▶ _What is being asked_: For the listing below, print exactly the lines from the line with "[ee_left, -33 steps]" to the line with "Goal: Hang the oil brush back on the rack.", both included, and nothing beyond them.
──────── Recorded data
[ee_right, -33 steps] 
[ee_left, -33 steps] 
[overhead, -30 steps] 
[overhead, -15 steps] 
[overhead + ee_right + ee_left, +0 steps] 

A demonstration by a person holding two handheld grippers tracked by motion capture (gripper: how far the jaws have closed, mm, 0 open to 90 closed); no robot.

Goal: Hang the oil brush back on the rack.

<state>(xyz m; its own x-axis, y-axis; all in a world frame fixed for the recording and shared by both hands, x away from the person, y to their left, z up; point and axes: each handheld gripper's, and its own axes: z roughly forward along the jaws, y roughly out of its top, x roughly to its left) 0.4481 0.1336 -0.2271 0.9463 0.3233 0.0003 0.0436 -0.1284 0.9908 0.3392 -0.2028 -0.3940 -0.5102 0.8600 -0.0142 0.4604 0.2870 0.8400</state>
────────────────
▶ _Answer to this problem_:
[ee_left, -33 steps] 
[overhead, -30 steps] 
[overhead, -15 steps] 
[overhead + ee_right + ee_left, +0 steps] 

A demonstration by a person holding two handheld grippers tracked by motion capture (gripper: how far the jaws have closed, mm, 0 open to 90 closed); no robot.

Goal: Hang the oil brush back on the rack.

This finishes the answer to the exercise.